* **TASK INSTRUCTIONS**
Would you return exactly the lines from the top of the data below through the one containing "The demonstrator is", leaving out the pictures?

►

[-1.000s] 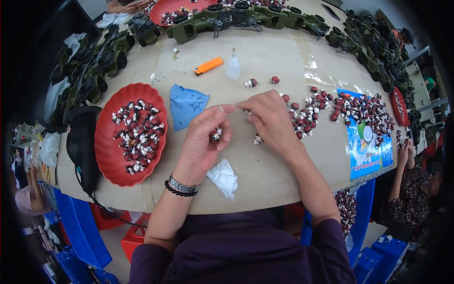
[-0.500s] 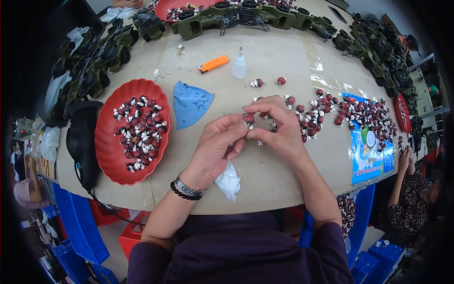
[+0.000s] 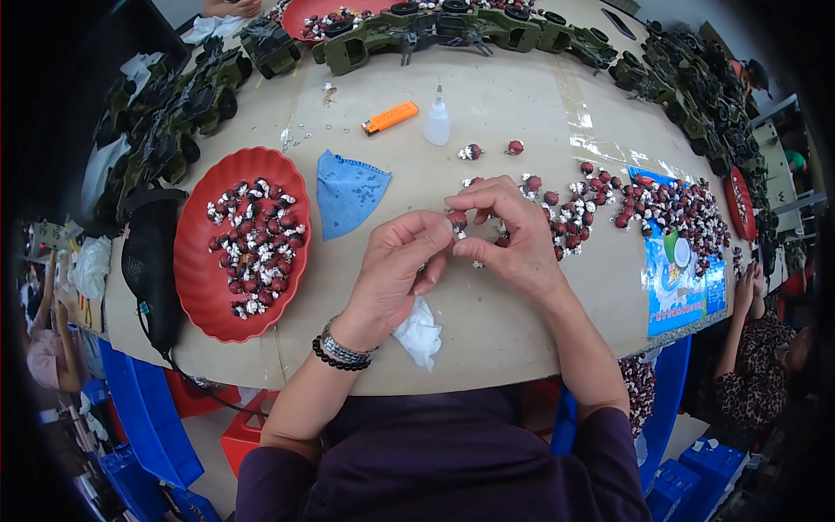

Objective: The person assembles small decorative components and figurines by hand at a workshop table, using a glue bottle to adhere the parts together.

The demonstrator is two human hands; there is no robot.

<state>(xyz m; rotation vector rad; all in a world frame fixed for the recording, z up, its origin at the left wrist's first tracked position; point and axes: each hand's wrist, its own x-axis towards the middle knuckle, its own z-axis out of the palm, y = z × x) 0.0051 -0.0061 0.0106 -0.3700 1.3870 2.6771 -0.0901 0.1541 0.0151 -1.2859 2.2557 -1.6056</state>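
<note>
Over the middle of the table my two hands meet around a small dark-red and white piece [image 3: 457, 218], shaped like a tiny head with a red cap. My left hand [image 3: 397, 261], with a bracelet and black beads at its wrist, pinches it between thumb and fingers. From the other side my right hand [image 3: 513, 237] grips it with curved fingers and thumb. Many alike pieces [image 3: 574, 209] lie loose just right of my right hand. A crumpled white tissue [image 3: 420, 335] sits below my left hand.
At left stands a red scalloped bowl [image 3: 193, 287] of such pieces, beside a black pouch [image 3: 150, 270]. Ahead are a blue cloth [image 3: 350, 193], an orange lighter [image 3: 390, 117] and a needle-tipped bottle [image 3: 437, 122]. Green toy vehicles [image 3: 452, 33] line the far edge.
The view has shifted very slightly. Both hands keep their pinch on the small piece, with hardly any visible movement of the fingers.
</note>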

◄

* **OUTPUT FOR THIS EXERCISE**
[-1.000s] 
[-0.500s] 
[+0.000s] 

Objective: The person assembles small decorative components and figurines by hand at a workshop table, using a glue bottle to adhere the parts together.

The demonstrator is two human hands; there is no robot.

The exercise has been carried out in full.